> _What to work on_: Reproduce exactly the first line of the material below and every line after it, ending with the line that contains "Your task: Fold". No pictures should be copied.

> _Excerpted records_:
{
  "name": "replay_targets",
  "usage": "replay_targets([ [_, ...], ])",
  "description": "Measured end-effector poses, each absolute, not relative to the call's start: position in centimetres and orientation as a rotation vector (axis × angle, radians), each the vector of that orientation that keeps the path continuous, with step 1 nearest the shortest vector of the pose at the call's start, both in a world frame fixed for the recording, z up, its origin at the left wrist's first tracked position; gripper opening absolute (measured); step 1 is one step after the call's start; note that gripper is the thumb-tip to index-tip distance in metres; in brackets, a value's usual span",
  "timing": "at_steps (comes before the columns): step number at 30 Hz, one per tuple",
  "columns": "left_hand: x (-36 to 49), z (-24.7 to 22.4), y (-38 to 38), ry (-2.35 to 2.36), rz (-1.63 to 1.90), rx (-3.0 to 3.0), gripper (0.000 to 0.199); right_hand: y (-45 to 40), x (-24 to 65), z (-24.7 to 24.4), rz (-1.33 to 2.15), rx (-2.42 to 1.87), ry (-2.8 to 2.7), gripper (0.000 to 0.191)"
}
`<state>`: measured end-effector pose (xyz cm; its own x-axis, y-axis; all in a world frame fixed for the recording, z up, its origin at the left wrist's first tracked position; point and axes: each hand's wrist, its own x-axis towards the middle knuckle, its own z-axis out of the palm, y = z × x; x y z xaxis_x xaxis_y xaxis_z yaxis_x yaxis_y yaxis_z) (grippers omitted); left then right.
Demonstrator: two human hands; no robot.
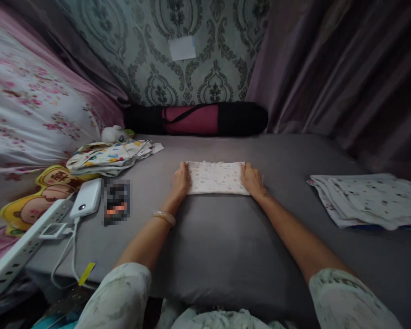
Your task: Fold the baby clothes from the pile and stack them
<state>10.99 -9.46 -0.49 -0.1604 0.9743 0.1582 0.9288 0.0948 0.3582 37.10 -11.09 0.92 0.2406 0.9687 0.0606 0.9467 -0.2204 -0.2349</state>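
A white cloth (pixel 215 178) with a small faint print, folded into a flat rectangle, lies at the middle of the grey surface (pixel 219 246). My left hand (pixel 181 179) grips its left edge, fingers closed around it. At the opposite edge, my right hand (pixel 252 179) is closed on the cloth in the same way. The fingertips of both hands are partly hidden.
At the right lies a stack of folded printed cloths (pixel 376 198). Patterned fabric (pixel 111 157), a white power bank (pixel 86 197), a power strip (pixel 23 246) with cables and a yellow cushion (pixel 30 203) are on the left. A black and red bag (pixel 195 119) lies along the wall.
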Motion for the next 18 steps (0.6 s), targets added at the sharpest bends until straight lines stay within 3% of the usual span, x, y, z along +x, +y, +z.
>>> replay_targets([
  [11, 10.9, -1.2, -8.2, 2.372, 0.490, 1.786, 0.040, -9.5, 37.7, -0.2, 0.308, -2.361, -1.603, 0.044],
  [18, 10.9, 0.4, -9.1, 2.380, 0.537, 1.850, 0.029, -9.2, 39.3, 0.7, 0.366, -2.317, -1.625, 0.045],
])
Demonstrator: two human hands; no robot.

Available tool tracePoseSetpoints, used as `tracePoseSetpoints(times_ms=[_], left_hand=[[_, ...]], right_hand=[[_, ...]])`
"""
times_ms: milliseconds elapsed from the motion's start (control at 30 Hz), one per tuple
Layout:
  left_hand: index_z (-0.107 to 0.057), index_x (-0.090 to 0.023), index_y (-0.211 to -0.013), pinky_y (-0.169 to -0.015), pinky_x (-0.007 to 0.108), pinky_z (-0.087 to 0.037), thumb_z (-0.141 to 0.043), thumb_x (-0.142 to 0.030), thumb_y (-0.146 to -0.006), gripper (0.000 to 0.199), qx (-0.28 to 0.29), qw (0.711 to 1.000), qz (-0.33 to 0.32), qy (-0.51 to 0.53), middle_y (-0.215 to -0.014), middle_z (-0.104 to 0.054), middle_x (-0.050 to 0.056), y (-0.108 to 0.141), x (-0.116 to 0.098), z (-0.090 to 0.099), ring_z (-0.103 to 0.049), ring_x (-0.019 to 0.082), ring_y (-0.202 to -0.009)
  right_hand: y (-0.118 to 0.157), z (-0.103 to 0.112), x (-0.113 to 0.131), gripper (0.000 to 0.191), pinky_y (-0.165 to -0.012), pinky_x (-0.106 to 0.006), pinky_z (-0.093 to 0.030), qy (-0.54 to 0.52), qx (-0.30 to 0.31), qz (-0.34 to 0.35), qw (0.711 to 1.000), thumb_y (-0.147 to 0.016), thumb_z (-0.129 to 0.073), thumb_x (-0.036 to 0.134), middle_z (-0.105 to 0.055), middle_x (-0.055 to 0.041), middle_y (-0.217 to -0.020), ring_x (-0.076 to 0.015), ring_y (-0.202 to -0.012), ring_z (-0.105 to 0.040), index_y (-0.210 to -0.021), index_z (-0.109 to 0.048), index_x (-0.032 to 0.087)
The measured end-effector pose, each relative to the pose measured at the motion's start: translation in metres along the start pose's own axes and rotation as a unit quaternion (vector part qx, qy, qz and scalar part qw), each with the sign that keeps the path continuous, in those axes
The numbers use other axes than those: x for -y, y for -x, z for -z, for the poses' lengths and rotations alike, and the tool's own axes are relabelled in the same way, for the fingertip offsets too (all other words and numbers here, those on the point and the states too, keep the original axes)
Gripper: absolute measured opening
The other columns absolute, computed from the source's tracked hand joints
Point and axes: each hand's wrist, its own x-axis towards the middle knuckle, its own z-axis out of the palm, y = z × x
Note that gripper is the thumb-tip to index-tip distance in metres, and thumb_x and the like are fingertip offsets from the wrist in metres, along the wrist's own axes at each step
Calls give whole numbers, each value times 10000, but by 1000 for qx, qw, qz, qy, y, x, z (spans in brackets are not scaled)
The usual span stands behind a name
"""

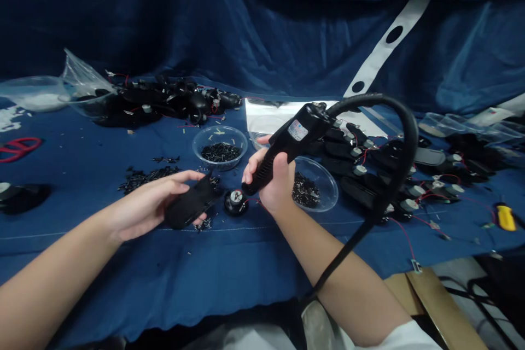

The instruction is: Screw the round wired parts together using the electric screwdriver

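Note:
In my right hand (276, 175) is a black corded electric screwdriver (283, 147), fingers wrapped round its body and its front end tilted down to the left. My left hand (156, 197) grips a flat black plastic shell (191, 202) over the blue cloth. Between the hands, a round black part with a small silver motor (235, 201) and red wire rests on the cloth. Close behind stands a clear bowl of small black parts (220, 147). Another clear bowl with screws (314, 188) is partly hidden by my right hand.
Black housings with wires (176, 98) are heaped at the back left; more motor assemblies (381, 169) lie on the right. Loose black pieces (143, 178) lie near my left hand. Red-handled scissors (20, 149) lie far left. The screwdriver's thick cable (410, 136) loops over my right forearm.

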Motion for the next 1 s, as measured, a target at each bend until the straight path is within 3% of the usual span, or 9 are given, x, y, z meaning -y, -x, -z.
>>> tracePoseSetpoints(times_ms=[100, 233, 333, 400, 500, 600, 700, 833, 1000], left_hand=[[-650, -305, -1307, -805, 503, -686, -856, -617, -685, 726, -10, 1000, -22, 17, -1127, -792, 109, -1, 1, 5, -803, 369, -884], [-605, -379, -1424, -640, 359, -655, -960, -450, -670, 836, 15, 993, -68, -97, -1070, -775, 64, -2, 6, 6, -736, 235, -702], [-570, -427, -1497, -631, 353, -649, -995, -375, -593, 1001, 14, 969, -126, -210, -1234, -755, 75, -1, 10, 3, -758, 291, -835], [-590, -416, -1501, -752, 381, -670, -971, -409, -617, 963, -7, 939, -177, -294, -1308, -742, 71, 1, 11, 1, -762, 347, -1009], [-589, -372, -1526, -929, 428, -649, -861, -468, -735, 842, -42, 869, -253, -423, -1359, -735, 60, 5, 11, 3, -734, 370, -1155], [-516, -324, -1601, -1055, 468, -600, -740, -472, -856, 792, -56, 789, -317, -523, -1424, -707, 70, 9, 12, 8, -714, 347, -1221], [-532, -282, -1597, -1101, 466, -587, -648, -489, -957, 682, -38, 735, -351, -579, -1466, -683, 87, 8, 16, 9, -707, 322, -1261], [-674, -294, -1465, -1157, 476, -568, -569, -508, -1032, 494, -29, 700, -386, -600, -1584, -594, 66, 1, 25, 4, -658, 320, -1364], [-678, -321, -1458, -1125, 486, -597, -574, -493, -1054, 451, -25, 673, -420, -609, -1598, -578, 74, -4, 31, -1, -668, 318, -1355]], right_hand=[[0, -1, 1, 603, -449, -306, -482, 2, -3, -10, 1000, -844, -653, 809, -563, 77, -624, -120, -437, -536, -1112, -547, 280], [0, -2, 3, 651, -453, -310, -483, 18, -10, -21, 1000, -804, -654, 852, -550, 85, -619, -120, -438, -534, -1103, -530, 287], [0, -2, 3, 623, -455, -303, -487, -2, -7, -13, 1000, -819, -679, 818, -569, 84, -618, -118, -443, -546, -1100, -554, 277], [-1, -2, 2, 607, -458, -299, -491, -11, -5, -8, 1000, -828, -688, 799, -584, 85, -618, -116, -442, -551, -1100, -571, 269], [-2, -1, 0, 598, -459, -291, -491, -9, -7, -9, 1000, -841, -676, 794, -595, 88, -607, -113, -436, -559, -1099, -578, 263], [-3, 0, -1, 552, -447, -278, -484, -20, 0, 2, 1000, -871, -680, 753, -609, 85, -601, -109, -432, -571, -1098, -596, 257], [-3, 0, -2, 523, -447, -274, -491, -26, 5, 11, 1000, -883, -693, 726, -621, 83, -609, -109, -435, -577, -1095, -613, 255], [-3, 0, -2, 500, -450, -263, -497, -34, 9, 17, 999, -901, -696, 701, -632, 79, -629, -104, -444, -593, -1103, -631, 249], [-4, 0, -1, 527, -451, -260, -498, -35, 13, 15, 999, -881, -711, 712, -632, 81, -621, -103, -444, -592, -1100, -626, 241]])
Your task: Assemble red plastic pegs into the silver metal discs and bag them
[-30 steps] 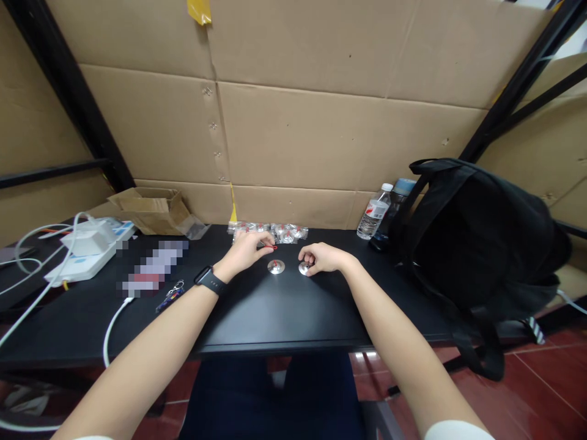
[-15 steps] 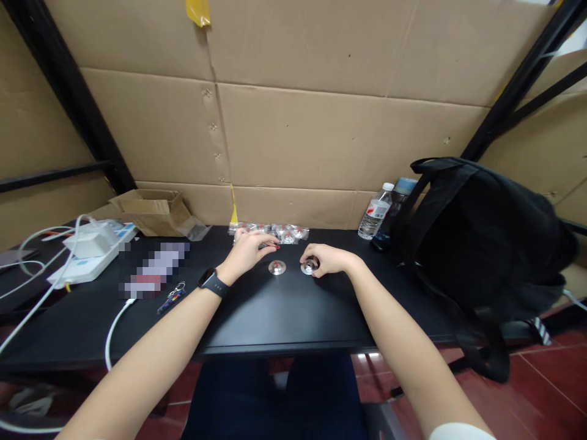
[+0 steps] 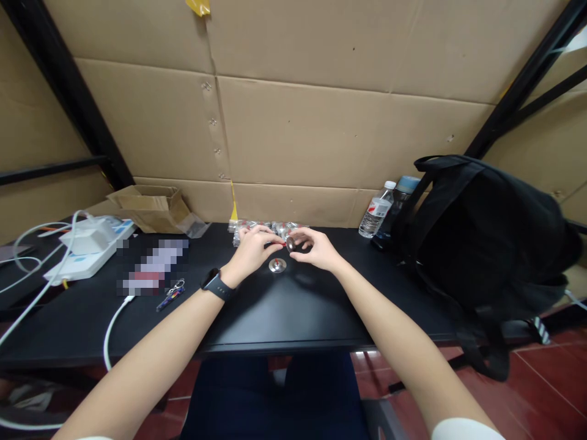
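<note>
Cardboard panels rise behind a black bench, with dark metal posts slanting at both sides. Near the middle of the bench, the two hands meet just above its surface. The left hand, with a dark watch on its wrist, pinches a small red piece between thumb and fingers. The right hand grips a shiny metal disc by its edge with thumb and fingers, the disc tilted up on its side and off the bench. The red piece is right beside the disc's face; whether they touch is too small to tell. Just below the hands, another disc with a red mark lies flat on the bench. Behind the hands, clear packets with silvery and red contents lie by the cardboard, partly hidden. Farther right stand a water bottle and a blue-lidded bottle, beside a big black bag. On the left are an open box, a white power strip and a keyring.
</note>
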`<state>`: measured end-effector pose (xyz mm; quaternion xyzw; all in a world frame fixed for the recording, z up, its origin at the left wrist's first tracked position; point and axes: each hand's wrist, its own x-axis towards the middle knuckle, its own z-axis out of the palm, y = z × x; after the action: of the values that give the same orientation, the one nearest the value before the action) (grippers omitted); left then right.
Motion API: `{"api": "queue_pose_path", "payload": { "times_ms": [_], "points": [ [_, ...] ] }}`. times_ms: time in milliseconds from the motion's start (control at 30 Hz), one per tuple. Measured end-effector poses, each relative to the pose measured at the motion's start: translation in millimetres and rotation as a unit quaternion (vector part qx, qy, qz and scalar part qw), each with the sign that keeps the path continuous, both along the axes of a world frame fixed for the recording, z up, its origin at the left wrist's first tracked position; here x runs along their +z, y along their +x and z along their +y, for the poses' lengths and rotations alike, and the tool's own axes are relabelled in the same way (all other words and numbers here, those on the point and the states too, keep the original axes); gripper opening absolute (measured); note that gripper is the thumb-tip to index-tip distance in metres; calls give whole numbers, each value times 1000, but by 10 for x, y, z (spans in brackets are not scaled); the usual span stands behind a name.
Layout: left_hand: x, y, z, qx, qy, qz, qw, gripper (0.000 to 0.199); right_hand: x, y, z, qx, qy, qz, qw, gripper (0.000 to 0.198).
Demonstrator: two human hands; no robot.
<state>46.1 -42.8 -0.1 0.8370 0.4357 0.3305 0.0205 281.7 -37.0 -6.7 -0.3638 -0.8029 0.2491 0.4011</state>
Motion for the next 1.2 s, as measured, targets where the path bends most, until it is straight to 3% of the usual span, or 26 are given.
{"api": "queue_pose_path", "payload": {
  "times_ms": [333, 600, 900, 1200],
  "points": [
    [25, 81, -116, 30, 43, -33, 998, 22, 18, -162, -95, 62, -53, 152, 985, 56],
    [26, 109, -152, 43, 111, -44, 992, 14, -7, -188, -80, 84, -50, 172, 980, 56],
    [-17, 107, -141, 36, 143, -20, 989, 13, -52, -209, -74, 60, -49, 164, 983, 53],
    [-21, 118, -142, 41, 152, -25, 987, 13, -112, -247, -28, 38, -98, 196, 975, 48]
  ]
}}
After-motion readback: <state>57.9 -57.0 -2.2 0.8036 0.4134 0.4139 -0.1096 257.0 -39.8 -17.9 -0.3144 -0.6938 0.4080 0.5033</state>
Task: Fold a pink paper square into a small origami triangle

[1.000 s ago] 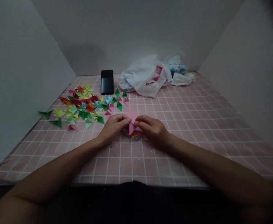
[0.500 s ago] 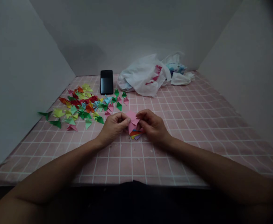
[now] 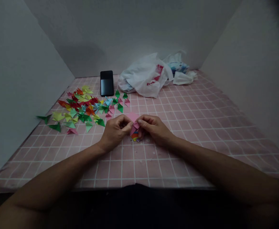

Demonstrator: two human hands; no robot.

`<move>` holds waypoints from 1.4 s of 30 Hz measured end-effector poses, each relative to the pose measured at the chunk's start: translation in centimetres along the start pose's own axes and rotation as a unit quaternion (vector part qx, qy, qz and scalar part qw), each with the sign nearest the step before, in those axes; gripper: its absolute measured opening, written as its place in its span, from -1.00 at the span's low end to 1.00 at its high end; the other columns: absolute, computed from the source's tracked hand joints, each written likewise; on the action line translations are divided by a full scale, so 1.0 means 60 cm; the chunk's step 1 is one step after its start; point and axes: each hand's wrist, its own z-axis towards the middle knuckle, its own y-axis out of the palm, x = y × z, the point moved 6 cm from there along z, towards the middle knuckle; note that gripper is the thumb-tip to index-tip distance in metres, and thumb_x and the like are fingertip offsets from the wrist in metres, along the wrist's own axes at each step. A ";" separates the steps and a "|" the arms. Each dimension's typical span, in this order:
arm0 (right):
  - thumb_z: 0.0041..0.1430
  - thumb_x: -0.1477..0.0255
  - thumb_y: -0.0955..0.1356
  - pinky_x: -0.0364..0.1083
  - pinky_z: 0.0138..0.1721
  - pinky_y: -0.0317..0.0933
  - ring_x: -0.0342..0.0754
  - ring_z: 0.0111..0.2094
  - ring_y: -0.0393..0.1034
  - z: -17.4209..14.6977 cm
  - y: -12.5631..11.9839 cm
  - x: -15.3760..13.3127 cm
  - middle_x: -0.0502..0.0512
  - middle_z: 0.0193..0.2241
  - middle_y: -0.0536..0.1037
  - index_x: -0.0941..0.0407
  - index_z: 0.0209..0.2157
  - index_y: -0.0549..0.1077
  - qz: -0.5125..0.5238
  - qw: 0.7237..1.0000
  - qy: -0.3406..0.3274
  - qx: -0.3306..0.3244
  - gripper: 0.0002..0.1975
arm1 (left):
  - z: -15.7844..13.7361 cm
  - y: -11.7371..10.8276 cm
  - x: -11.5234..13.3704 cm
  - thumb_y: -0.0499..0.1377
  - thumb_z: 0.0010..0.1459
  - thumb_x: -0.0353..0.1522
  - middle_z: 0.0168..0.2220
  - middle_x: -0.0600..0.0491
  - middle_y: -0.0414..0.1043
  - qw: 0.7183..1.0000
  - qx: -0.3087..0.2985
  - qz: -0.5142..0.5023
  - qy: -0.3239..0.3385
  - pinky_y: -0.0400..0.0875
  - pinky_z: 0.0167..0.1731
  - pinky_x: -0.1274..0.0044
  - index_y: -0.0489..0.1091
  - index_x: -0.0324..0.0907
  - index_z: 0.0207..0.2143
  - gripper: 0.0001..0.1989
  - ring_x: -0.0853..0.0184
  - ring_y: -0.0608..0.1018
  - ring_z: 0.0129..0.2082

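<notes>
pink paper (image 3: 132, 116) pinched in both nearly closed hands (image 3: 115, 131) (image 3: 156, 129), its sides partly hidden, coloured papers (image 3: 135, 135) beneath mostly covered

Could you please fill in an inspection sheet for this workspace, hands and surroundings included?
Surface: pink checked tablecloth, with small pale bits in front of the hands.
Work things: pink paper, partly folded, between both hands; colored paper below it, showing blue, orange and yellow; many folded paper pieces spread at the left.
Clutter: black phone beyond the folded pieces; crumpled white plastic bag at the back, with another bag to its right.
Left hand: pinching the pink paper's left side.
Right hand: pinching its right side.
Cables: nothing seen.
Surroundings: pale walls on three sides; dim light.
</notes>
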 end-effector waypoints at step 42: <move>0.18 0.33 0.39 -0.20 -0.60 0.19 -0.23 -0.67 0.31 0.000 -0.005 -0.002 -0.08 -0.60 0.46 0.12 -0.41 0.36 -0.002 1.000 -0.013 0.001 -0.82 | 0.002 0.013 -0.019 0.32 0.07 -0.17 -0.49 0.07 0.52 0.974 -0.079 -0.178 -0.118 0.45 -0.49 0.62 0.45 -0.24 -0.46 -0.70 0.46 0.52 -0.55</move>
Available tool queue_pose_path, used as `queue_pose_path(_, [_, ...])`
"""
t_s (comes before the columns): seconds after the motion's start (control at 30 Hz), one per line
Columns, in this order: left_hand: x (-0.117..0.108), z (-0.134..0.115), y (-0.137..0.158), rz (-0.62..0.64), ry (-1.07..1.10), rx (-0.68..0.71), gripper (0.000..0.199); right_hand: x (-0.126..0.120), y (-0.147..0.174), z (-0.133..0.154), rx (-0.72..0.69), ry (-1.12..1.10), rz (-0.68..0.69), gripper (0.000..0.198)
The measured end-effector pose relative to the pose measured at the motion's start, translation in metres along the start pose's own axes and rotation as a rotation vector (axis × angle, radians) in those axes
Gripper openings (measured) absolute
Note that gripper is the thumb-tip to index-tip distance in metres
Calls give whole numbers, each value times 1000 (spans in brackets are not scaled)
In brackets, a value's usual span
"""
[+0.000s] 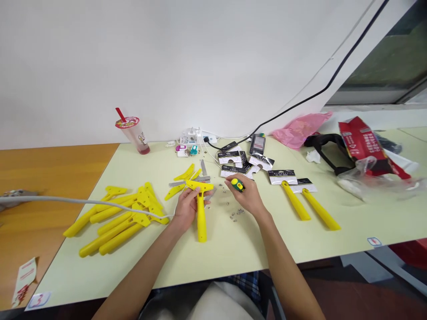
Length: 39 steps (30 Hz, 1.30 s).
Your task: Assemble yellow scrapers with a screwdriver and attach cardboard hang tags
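My left hand [187,206] grips a yellow T-shaped scraper [201,218] by its head, with the handle pointing down toward me. In my right hand [248,195] is a screwdriver with a green and yellow handle [238,185]; its shaft is hard to make out. Small metal screws [238,214] lie scattered on the table between my hands. Behind the scraper rest loose yellow head plates [174,191] and grey metal blades [203,167]. A pile of yellow scraper handles [116,222] lies to the left of my left hand.
Two packaged yellow scrapers [322,211] lie at right. Black and white packets [230,157] are heaped at the back beside a power strip [208,138]. A drink cup [136,138] stands back left. A pink bag [300,129] and red package [363,144] sit right. A grey cable [83,201] crosses the handles.
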<state>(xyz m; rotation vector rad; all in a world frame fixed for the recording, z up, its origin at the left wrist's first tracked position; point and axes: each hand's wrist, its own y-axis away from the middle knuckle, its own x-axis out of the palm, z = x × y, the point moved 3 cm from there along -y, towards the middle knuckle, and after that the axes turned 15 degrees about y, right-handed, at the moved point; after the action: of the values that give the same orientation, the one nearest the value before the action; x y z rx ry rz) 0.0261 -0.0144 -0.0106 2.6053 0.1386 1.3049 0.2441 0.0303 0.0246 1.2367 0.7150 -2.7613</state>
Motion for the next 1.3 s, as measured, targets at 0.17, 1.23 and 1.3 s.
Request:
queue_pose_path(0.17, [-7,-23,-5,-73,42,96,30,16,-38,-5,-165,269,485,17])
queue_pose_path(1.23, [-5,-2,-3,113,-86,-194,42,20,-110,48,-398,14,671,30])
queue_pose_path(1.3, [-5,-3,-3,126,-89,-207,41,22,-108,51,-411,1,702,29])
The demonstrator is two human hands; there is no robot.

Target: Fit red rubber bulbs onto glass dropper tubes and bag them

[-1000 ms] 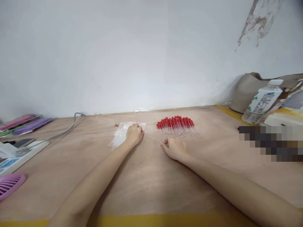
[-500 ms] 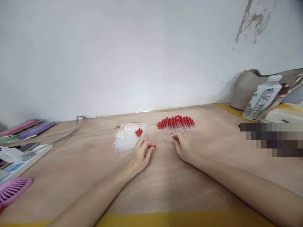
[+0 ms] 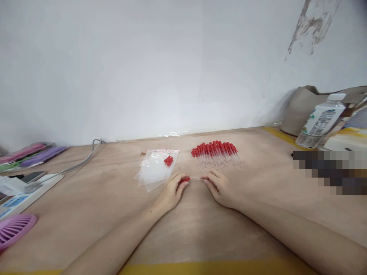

> _Task output_:
{
  "name": "replay_targets",
  "usage": "replay_targets([ [_, ...], ])",
  "description": "Measured end-effector poses, each absolute, not relative to the call's start: position in centimetres and orientation as a rotation vector (axis × angle, radians), each the vector of that orientation that keeps the path continuous, with step 1 nearest the shortest vector of the pose at the call's start, both in a world frame fixed for the recording, z up, its origin at the left wrist's first tracked position; gripper opening absolute (measured); step 1 is one step after the call's start; note that gripper is the thumb-tip to index-tip distance in metres; in brackets, a value's usual span",
  "timing": "at_steps (comes before the columns): step number at 30 Hz, one per tuple",
  "columns": "left_hand: x (-36 to 49), z (-24.7 to 22.4), y (-38 to 38), ry (-2.35 to 2.36), rz (-1.63 to 1.90), rx (-3.0 to 3.0), gripper (0.000 to 0.199); right_hand: y (-45 to 40), x (-24 to 65), z (-24.7 to 24.4), rz (-1.33 to 2.15), rx (-2.42 to 1.87), ry (-2.8 to 2.7), gripper (0.000 to 0.191)"
}
`<state>`: measured end-effector pose (xyz cm; its own x-axis, y-axis; all in a world frame fixed for the recording, z up, its origin at the left wrist's first tracked position; point and axes: each hand's wrist, its own x-axis towards the middle knuckle, its own z-axis out of the palm, y = z × x; x y z xaxis_x xaxis_y xaxis_z yaxis_x yaxis_y yaxis_z) (grippers omitted); left then right.
Demonstrator: two human hands; no robot.
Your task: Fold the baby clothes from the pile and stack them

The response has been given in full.